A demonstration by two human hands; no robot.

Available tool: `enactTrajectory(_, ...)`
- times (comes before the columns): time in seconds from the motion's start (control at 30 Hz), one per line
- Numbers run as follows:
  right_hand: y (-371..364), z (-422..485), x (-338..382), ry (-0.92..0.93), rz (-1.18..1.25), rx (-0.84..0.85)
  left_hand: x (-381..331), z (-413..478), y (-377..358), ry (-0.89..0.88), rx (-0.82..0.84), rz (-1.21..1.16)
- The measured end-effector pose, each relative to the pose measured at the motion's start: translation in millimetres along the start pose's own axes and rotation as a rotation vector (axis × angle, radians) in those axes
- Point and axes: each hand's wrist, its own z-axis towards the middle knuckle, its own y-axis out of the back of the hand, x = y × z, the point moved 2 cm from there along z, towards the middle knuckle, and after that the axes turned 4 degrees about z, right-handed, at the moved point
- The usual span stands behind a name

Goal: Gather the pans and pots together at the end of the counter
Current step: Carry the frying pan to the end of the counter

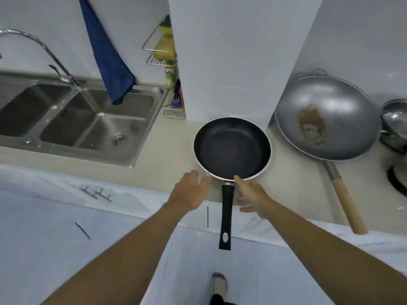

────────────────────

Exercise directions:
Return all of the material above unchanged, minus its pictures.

Output below:
A demonstration by two human hands; no robot.

Available tool: `enactTrajectory(_, ...)`
- times (comes before the columns): time in seconds from the motion's start (control at 30 Hz), one per line
- Numbers run as follows:
  right_hand: y (-371..364), z (-422..485), x (-338..382), ry (-0.92..0.93), rz (-1.18..1.25), rx (-0.84..0.85)
  left_hand: x (-381..331), z (-413..478), y (-377..358), ry (-0.89..0.88), rx (-0.82..0.84), rz (-1.21..1.16)
- The measured end-effector pose, each relative to the pose measured at the motion's start: translation in millimetres along the start pose's own axes and rotation as a rotation vector (axis × angle, radians) in those axes
- Point and axes: each hand's wrist, its own z-axis towards the middle knuckle, its own y-axis out of the back of the hand, x = y × z, the point moved 2 cm from there along z, towards the middle knuckle, and after that the axes turned 4 degrees about z, right-handed, at the moved point
- The usual span stands behind a name

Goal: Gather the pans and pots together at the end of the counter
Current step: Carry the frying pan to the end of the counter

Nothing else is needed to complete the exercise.